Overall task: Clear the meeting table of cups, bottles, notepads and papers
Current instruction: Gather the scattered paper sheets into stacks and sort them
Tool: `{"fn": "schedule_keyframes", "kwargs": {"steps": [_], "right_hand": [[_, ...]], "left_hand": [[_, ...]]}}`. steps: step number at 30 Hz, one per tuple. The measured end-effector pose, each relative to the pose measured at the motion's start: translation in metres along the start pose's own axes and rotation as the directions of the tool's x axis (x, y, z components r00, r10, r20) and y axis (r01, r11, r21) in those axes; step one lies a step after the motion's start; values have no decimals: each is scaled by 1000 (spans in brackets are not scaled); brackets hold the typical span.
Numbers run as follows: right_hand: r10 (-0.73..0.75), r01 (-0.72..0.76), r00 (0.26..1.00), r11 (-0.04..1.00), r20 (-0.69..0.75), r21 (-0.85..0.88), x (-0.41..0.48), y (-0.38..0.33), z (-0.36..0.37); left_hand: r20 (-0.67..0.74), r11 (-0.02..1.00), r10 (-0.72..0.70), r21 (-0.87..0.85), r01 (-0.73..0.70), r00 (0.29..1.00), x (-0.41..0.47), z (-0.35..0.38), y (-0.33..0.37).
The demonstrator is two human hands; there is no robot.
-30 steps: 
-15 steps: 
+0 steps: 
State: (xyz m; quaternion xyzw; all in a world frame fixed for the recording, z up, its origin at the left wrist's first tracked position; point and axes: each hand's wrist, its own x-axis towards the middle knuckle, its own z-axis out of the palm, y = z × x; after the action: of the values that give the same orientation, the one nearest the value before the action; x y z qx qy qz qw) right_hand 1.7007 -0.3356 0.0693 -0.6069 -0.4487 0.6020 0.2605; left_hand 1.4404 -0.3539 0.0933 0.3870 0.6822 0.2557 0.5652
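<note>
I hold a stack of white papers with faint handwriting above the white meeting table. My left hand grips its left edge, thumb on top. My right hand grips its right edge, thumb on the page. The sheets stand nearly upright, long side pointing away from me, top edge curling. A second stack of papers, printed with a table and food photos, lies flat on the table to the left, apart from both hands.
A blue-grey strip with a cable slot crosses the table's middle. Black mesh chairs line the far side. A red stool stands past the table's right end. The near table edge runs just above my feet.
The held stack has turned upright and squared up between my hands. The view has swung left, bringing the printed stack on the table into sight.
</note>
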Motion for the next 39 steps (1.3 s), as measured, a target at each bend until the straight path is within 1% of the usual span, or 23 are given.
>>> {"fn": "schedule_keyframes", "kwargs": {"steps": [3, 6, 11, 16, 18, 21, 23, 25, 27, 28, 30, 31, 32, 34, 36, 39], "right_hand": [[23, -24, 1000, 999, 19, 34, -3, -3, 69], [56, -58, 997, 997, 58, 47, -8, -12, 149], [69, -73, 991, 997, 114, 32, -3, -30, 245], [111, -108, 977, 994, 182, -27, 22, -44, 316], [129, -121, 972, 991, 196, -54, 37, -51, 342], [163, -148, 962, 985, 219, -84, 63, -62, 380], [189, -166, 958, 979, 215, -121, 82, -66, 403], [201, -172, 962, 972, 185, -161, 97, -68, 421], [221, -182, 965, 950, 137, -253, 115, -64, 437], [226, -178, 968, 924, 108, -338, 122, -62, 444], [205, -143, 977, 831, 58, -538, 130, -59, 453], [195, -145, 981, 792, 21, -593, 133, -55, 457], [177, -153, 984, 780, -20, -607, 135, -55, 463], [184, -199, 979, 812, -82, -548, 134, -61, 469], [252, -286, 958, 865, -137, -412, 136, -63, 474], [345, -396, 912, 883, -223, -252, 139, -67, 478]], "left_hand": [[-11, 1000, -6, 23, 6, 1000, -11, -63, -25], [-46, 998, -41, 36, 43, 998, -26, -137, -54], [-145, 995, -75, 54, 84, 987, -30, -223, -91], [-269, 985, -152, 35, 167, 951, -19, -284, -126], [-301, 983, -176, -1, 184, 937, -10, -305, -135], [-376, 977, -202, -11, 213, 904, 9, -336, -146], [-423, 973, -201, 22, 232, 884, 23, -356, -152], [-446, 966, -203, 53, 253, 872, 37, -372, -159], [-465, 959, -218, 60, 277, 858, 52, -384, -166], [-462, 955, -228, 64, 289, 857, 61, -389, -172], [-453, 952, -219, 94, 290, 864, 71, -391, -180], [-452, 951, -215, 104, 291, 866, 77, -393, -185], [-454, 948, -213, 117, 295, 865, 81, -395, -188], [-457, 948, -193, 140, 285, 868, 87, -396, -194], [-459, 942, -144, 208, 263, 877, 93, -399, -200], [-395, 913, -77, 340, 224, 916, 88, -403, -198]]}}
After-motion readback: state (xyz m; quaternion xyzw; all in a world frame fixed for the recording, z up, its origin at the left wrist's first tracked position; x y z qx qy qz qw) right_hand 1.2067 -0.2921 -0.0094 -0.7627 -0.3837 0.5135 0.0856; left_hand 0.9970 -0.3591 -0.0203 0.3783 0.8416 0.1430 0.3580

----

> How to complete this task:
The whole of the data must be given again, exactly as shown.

> Result below:
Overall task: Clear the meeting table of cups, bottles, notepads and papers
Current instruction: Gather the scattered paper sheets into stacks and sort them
Tool: `{"fn": "schedule_keyframes", "kwargs": {"steps": [_], "right_hand": [[_, ...]], "left_hand": [[_, ...]]}}`. steps: step number at 30 Hz, one per tuple. The measured end-effector pose, each relative to the pose measured at the motion's start: translation in metres along the start pose's own axes and rotation as the directions of the tool's x axis (x, y, z components r00, r10, r20) and y axis (r01, r11, r21) in those axes; step one lies a step after the motion's start; values have no decimals: each is scaled by 1000 (spans in brackets are not scaled); brackets hold the typical span.
Numbers run as follows: right_hand: r10 (-0.73..0.75), r01 (-0.72..0.76), r00 (0.26..1.00), r11 (-0.04..1.00), r20 (-0.69..0.75), r21 (-0.85..0.88), x (-0.41..0.48), y (-0.38..0.33), z (-0.36..0.37); left_hand: r20 (-0.67..0.74), r11 (-0.02..1.00), r10 (-0.72..0.70), r21 (-0.87..0.85), r01 (-0.73..0.70), r00 (0.29..1.00), x (-0.41..0.47), z (-0.35..0.38), y (-0.33..0.37).
The demonstrator is two human hands; there is no robot.
-30 steps: 
-15 steps: 
+0 steps: 
State: (xyz m; quaternion xyzw; all in a world frame fixed for the recording, z up, its origin at the left wrist's first tracked position; point and axes: each hand's wrist, its own x-axis towards the middle knuckle, its own z-axis out of the palm, y = z × x; after the action: of the values that give the same orientation, the one nearest the value before the action; x y z qx qy qz qw) right_hand 1.7007 -0.3356 0.0693 -0.6069 -0.4487 0.6020 0.2605; left_hand 1.4404 -0.3539 0.0933 0.3870 0.6822 0.2557 0.5652
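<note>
I hold a stack of white papers with faint handwriting above the white meeting table. My left hand grips its left edge, thumb on top. My right hand grips its right edge, thumb on the page. The sheets stand nearly upright, long side pointing away from me, top edge curling. A second stack of papers, printed with a table and food photos, lies flat on the table to the left, apart from both hands.
A blue-grey strip with a cable slot crosses the table's middle. Black mesh chairs line the far side. A red stool stands past the table's right end. The near table edge runs just above my feet.
The held stack has turned upright and squared up between my hands. The view has swung left, bringing the printed stack on the table into sight.
</note>
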Motion for the next 39 steps (1.3 s), as measured, a target at each bend until the straight path is within 1% of the usual span, or 23 are given.
>>> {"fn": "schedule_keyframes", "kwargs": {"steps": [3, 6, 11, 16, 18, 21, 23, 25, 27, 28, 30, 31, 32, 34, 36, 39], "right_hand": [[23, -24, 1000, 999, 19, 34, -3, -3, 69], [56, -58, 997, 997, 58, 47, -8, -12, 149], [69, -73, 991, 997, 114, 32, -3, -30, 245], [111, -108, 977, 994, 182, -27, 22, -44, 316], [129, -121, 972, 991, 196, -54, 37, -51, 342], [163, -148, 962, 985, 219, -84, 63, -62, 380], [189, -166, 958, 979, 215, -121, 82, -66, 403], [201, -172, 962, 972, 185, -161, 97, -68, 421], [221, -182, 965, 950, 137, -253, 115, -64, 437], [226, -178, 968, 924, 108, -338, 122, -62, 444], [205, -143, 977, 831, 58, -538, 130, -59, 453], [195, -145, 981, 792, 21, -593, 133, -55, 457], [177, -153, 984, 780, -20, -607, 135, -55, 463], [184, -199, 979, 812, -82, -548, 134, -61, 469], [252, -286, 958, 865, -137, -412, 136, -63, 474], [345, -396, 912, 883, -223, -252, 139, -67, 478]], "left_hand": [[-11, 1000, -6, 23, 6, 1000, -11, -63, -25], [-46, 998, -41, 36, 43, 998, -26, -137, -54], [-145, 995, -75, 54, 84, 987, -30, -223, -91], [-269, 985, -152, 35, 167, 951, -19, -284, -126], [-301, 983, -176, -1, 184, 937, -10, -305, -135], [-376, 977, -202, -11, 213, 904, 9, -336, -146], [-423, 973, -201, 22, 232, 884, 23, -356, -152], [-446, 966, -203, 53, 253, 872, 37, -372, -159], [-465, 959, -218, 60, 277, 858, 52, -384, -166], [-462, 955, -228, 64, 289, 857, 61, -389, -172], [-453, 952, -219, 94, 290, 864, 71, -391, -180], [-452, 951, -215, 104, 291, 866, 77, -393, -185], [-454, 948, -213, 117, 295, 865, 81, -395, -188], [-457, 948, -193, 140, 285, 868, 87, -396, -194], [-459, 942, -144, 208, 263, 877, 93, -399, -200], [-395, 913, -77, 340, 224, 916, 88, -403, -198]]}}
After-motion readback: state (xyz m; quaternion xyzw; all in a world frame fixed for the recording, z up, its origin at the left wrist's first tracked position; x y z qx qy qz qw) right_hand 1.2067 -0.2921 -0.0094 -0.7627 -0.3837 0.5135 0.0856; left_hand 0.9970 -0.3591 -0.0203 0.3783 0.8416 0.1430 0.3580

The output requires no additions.